Paul, né en 1964, vit avec son épouse depuis près de 40 ans à Floreffe. Elle ne veut pas le quitter car elle est très attachée à leur maison. Cependant, depuis que Paul a été victime de deux AVC, il a tendance à lever la main sur son épouse. Celle-ci a été victime de plusieurs scènes de coups, à la fin de l’année 2020. « Il n’a plus toute sa tête mais doit se soigner. Il est dans son fauteuil toute la journée et ne fait rien., il ne sait plus travailler comme avant. », concède-t-elle. Elle a été brûlée à la main avec une cigarette car il voulait conserver la télécommande du téléviseur. En février 2021, il reconnaît s’être « emporté » : sa compagne de vie a reçu plusieurs coups de poing en plein visage entraînant une incapacité de 21 jours, et elle a été traînée par les cheveux. « Elle a exagéré les choses. Elle s’est peut être même arraché une touffe elle-même. »

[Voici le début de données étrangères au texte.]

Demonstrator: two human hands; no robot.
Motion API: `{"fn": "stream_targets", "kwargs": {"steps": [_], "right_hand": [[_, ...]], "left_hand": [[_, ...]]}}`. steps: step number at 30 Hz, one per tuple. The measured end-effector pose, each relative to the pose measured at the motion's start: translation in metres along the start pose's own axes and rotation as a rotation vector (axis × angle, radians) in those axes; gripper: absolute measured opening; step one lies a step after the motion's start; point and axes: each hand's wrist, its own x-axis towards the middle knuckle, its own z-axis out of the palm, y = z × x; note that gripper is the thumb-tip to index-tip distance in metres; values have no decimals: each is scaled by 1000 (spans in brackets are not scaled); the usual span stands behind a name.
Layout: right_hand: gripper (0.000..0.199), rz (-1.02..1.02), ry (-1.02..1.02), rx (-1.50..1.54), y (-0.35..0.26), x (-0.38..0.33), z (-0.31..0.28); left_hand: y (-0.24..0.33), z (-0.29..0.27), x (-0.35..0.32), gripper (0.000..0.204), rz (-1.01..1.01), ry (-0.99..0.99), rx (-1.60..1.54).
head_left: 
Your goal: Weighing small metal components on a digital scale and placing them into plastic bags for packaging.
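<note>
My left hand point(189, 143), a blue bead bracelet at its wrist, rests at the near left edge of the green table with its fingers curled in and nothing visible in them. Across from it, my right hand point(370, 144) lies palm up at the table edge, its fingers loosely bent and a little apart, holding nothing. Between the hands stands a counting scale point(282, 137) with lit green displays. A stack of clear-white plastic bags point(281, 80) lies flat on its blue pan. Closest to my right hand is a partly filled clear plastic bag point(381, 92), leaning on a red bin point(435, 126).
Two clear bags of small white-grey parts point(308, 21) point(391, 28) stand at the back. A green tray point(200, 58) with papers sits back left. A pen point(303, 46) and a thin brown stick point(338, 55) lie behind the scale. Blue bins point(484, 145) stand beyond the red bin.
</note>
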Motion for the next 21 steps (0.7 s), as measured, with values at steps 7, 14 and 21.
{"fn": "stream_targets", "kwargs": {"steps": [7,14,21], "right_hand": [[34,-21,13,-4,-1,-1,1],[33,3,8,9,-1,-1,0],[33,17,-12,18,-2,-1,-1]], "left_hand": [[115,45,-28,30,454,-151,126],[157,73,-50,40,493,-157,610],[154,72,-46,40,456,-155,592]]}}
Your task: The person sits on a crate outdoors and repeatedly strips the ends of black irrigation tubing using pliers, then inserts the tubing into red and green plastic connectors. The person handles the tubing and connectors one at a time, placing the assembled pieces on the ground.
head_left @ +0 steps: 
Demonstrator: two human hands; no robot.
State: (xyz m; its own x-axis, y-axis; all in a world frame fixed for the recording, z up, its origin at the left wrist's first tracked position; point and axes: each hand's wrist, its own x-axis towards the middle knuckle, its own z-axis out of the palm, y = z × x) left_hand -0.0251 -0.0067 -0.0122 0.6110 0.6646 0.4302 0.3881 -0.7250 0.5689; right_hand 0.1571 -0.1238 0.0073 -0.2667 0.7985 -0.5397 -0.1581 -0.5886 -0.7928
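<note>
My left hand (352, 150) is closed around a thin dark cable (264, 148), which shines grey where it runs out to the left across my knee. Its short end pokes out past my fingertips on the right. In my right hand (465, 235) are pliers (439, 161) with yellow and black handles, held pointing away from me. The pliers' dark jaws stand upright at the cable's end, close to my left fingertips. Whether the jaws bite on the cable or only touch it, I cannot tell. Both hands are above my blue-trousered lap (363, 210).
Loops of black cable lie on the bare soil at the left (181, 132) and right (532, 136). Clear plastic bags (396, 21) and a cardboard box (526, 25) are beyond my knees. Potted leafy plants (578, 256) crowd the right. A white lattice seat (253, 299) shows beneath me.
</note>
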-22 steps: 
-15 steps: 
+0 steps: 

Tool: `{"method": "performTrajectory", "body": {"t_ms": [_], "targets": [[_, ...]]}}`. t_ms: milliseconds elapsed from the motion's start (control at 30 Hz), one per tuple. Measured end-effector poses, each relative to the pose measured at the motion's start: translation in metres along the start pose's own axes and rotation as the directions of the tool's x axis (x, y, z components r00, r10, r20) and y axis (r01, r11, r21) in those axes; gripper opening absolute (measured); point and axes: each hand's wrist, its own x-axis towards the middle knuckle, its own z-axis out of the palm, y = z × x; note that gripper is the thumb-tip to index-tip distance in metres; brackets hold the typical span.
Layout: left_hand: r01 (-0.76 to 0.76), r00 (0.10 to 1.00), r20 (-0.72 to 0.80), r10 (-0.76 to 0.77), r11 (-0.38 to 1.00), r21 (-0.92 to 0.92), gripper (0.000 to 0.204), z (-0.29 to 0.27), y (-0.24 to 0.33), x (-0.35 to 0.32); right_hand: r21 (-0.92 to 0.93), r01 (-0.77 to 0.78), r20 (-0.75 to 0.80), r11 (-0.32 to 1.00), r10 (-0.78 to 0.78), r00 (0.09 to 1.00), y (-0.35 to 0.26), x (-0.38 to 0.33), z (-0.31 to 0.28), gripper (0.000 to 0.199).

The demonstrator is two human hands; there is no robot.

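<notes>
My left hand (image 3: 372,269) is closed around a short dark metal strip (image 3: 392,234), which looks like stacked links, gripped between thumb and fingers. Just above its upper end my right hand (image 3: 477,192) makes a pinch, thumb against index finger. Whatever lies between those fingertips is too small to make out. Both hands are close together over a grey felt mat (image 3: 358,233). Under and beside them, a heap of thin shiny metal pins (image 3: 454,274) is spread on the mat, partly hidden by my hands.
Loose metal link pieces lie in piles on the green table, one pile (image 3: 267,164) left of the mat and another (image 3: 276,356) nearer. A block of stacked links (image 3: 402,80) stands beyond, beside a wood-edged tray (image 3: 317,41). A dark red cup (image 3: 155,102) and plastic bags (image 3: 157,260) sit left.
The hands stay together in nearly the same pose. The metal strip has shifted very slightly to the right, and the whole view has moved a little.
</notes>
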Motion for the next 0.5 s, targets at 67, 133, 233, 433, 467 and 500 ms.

La victime réclame un euro à titre définitif et déclare que son époux ne la frappe plus. Le substitut Mascart souligne la dépendance financière au sein du couple ainsi que l’attitude dédaigneuse et injurieuse du mari envers sa femme. « Pour lui, elle fait partie des meubles et elle a ce qu’elle mérite, c’est même parfois sa fille qui doit le sermonner pour qu’il soit plus correct avec sa mère. Il n’a pas hésité à couper sa carte de banque en deux ou à renvoyer sa plaque d’immatriculation à la DIV» Le substitut requiert une peine assortie d’un suivi à l’encontre du prévenu, comme une peine de probation autonome ou un sursis probatoire. L’avocate de Paul requiert une suspension probatoire du prononcé de la condamnation. Jugement le 31 mai.